-- Task directions --
In the listing that follows, the range to quote begins at the line that has "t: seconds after" and ends after the line that has "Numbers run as"; quote it verbatim and add nothing.

================

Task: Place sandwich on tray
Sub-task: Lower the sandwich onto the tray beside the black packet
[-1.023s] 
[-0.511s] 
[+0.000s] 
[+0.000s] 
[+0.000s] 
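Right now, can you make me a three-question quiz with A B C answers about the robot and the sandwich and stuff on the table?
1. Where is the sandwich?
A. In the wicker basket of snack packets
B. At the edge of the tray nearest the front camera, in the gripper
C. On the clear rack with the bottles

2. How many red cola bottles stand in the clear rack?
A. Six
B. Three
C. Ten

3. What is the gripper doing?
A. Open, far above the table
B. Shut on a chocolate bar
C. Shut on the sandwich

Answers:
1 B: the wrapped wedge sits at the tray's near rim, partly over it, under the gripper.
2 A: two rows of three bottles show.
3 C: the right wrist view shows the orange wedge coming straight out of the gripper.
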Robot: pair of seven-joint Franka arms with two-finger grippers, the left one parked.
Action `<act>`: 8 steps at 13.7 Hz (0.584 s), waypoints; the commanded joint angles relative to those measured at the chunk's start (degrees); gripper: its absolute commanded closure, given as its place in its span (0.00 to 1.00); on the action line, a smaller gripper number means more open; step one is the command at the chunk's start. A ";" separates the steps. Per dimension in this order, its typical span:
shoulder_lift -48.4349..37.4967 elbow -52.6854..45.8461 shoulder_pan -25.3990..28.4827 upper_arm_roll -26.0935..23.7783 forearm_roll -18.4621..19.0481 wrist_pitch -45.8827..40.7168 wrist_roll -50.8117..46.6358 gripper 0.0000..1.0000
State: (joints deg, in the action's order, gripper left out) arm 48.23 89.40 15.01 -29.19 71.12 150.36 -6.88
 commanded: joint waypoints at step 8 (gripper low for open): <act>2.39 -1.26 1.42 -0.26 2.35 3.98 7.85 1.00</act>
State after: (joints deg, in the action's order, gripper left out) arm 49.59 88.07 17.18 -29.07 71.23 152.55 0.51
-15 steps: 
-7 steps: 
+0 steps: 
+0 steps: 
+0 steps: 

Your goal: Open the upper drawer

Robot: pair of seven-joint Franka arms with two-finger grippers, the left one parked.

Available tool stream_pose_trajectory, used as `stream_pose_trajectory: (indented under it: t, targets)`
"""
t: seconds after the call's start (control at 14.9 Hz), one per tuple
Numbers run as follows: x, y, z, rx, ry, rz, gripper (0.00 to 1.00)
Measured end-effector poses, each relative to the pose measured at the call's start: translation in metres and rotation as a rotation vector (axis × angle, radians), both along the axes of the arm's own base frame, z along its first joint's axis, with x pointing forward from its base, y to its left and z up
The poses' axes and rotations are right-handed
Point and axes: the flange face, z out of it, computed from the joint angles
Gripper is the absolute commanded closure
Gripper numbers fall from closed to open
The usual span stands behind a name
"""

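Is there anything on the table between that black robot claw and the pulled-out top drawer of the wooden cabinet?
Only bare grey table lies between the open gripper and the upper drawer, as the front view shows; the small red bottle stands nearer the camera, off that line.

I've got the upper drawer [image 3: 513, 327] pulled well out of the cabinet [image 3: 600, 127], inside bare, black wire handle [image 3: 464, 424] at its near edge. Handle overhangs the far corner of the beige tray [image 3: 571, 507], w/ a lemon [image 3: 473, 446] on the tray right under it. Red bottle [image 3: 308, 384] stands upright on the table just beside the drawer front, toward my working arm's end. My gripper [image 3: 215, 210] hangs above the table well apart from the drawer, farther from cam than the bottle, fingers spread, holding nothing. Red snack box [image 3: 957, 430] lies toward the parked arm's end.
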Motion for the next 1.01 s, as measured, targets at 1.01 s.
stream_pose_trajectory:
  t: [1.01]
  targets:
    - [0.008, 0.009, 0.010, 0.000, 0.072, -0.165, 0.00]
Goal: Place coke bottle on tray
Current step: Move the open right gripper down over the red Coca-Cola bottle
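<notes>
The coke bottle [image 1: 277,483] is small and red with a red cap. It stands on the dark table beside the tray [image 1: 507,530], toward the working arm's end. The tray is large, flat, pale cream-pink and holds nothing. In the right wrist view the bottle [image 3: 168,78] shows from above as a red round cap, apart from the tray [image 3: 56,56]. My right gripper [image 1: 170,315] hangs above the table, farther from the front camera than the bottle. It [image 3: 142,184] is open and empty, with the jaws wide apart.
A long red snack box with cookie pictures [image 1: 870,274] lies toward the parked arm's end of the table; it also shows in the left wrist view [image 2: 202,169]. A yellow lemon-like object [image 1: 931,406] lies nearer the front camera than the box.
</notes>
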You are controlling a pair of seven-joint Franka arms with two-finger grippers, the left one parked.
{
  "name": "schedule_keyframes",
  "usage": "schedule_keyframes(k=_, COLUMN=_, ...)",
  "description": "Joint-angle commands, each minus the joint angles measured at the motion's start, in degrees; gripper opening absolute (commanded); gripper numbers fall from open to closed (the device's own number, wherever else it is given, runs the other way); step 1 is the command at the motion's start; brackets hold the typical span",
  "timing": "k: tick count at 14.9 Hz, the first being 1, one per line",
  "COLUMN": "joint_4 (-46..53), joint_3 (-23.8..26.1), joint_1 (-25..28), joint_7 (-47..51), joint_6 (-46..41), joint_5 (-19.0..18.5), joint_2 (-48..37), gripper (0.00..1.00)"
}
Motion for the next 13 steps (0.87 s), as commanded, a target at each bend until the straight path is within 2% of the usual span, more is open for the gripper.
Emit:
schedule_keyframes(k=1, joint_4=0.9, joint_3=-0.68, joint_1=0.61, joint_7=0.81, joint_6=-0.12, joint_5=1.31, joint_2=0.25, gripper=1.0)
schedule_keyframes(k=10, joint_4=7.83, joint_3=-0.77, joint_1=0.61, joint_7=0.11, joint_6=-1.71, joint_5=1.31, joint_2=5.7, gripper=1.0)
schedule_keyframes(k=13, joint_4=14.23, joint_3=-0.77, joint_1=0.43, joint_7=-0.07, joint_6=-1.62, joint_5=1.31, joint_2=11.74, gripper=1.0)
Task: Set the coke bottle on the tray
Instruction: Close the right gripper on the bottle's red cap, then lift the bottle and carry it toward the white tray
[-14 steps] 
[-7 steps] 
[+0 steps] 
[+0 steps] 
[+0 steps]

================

-- Output for this exercise --
t: seconds after the call's start (control at 14.9 Hz), one per tuple
Numbers run as follows: x, y, z, rx, ry, rz, gripper (0.00 to 1.00)

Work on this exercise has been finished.